### Work item
Every entry, from first to last, must be written out exactly.

--- Given records ---

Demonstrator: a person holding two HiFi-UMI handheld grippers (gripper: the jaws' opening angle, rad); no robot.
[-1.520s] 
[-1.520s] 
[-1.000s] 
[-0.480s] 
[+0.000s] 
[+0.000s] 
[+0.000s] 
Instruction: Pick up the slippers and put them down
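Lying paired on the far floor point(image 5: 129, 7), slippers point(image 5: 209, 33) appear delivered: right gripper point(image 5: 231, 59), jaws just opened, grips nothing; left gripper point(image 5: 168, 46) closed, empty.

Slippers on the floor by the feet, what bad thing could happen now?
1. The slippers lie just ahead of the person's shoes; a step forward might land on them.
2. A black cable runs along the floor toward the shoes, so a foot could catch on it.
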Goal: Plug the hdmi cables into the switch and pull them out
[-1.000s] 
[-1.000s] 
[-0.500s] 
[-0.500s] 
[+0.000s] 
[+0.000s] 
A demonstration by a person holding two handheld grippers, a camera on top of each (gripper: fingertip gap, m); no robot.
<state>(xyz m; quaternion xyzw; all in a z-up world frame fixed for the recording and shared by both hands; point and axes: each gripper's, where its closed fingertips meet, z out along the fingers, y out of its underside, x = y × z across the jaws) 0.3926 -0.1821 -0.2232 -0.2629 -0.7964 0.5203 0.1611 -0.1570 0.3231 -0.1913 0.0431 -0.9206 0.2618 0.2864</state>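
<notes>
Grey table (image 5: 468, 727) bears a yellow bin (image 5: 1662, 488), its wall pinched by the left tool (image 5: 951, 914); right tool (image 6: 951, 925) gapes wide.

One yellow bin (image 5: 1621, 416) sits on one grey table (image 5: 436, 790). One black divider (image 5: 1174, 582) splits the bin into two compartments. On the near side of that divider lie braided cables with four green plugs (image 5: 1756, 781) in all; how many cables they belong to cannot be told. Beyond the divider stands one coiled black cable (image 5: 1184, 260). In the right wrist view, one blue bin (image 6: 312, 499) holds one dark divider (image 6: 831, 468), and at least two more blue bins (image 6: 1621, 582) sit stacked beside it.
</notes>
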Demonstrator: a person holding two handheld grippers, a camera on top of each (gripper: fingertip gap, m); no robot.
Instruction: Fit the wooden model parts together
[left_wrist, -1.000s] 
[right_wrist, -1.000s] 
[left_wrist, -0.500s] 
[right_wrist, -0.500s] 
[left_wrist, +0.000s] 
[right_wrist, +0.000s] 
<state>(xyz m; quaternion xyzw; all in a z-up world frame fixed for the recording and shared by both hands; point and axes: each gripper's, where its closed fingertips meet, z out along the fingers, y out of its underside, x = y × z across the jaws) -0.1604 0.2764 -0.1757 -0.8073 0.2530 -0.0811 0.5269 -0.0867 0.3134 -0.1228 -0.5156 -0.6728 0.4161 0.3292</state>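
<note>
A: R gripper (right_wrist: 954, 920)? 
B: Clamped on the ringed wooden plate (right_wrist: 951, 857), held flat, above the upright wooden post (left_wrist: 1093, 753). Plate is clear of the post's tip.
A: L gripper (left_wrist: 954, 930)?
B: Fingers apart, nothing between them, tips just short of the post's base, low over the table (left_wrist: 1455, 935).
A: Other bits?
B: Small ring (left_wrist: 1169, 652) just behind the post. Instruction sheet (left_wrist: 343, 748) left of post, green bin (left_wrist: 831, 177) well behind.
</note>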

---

### Solution below
Demonstrator: a person holding two HiFi-UMI handheld grippers (gripper: the jaws' opening angle, rad); no robot.
[-1.520s] 
[-1.520s] 
[-1.000s] 
[-0.480s] 
[+0.000s] 
[+0.000s] 
[+0.000s] 
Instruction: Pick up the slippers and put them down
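Lying paired on the far floor point(image 5: 129, 7), slippers point(image 5: 209, 33) appear delivered: right gripper point(image 5: 231, 59), jaws just opened, grips nothing; left gripper point(image 5: 168, 46) closed, empty.

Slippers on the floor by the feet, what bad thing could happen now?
1. The slippers lie just ahead of the person's shoes; a step forward might land on them.
2. A black cable runs along the floor toward the shoes, so a foot could catch on it.
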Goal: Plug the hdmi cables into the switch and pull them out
[-1.000s] 
[-1.000s] 
[-0.500s] 
[-0.500s] 
[+0.000s] 
[+0.000s] 
A demonstration by a person holding two handheld grippers, a camera on top of each (gripper: fingertip gap, m); no robot.
<state>(xyz m; quaternion xyzw; all in a z-up world frame fixed for the recording and shared by both hands; point and axes: each gripper's, where its closed fingertips meet, z out along the fingers, y out of its underside, x = y × z across the jaws) 0.3926 -0.1821 -0.2232 -0.2629 -0.7964 0.5203 0.1611 -0.1570 0.3231 -0.1913 0.0431 -0.9206 0.2618 0.2864</state>
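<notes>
Grey table (image 5: 468, 727) bears a yellow bin (image 5: 1662, 488), its wall pinched by the left tool (image 5: 951, 914); right tool (image 6: 951, 925) gapes wide.

One yellow bin (image 5: 1621, 416) sits on one grey table (image 5: 436, 790). One black divider (image 5: 1174, 582) splits the bin into two compartments. On the near side of that divider lie braided cables with four green plugs (image 5: 1756, 781) in all; how many cables they belong to cannot be told. Beyond the divider stands one coiled black cable (image 5: 1184, 260). In the right wrist view, one blue bin (image 6: 312, 499) holds one dark divider (image 6: 831, 468), and at least two more blue bins (image 6: 1621, 582) sit stacked beside it.
</notes>
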Demonstrator: a person holding two handheld grippers, a camera on top of each (gripper: fingertip gap, m); no robot.
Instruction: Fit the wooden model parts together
[left_wrist, -1.000s] 
[right_wrist, -1.000s] 
[left_wrist, -0.500s] 
[right_wrist, -0.500s] 
[left_wrist, +0.000s] 
[right_wrist, +0.000s] 
<state>(xyz m; quaternion xyzw; all in a z-up world frame fixed for the recording and shared by both hands; point and axes: each gripper's, where its closed fingertips meet, z out along the fingers, y out of its underside, x = y × z across the jaws) -0.1604 0.2764 -0.1757 -0.8073 0.2530 -0.0811 0.5269 -0.0867 0.3134 -0.1228 -0.5156 -0.6728 0.4161 0.3292</state>
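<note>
A: R gripper (right_wrist: 954, 920)? 
B: Clamped on the ringed wooden plate (right_wrist: 951, 857), held flat, above the upright wooden post (left_wrist: 1093, 753). Plate is clear of the post's tip.
A: L gripper (left_wrist: 954, 930)?
B: Fingers apart, nothing between them, tips just short of the post's base, low over the table (left_wrist: 1455, 935).
A: Other bits?
B: Small ring (left_wrist: 1169, 652) just behind the post. Instruction sheet (left_wrist: 343, 748) left of post, green bin (left_wrist: 831, 177) well behind.
</note>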

Nothing else belongs in the answer.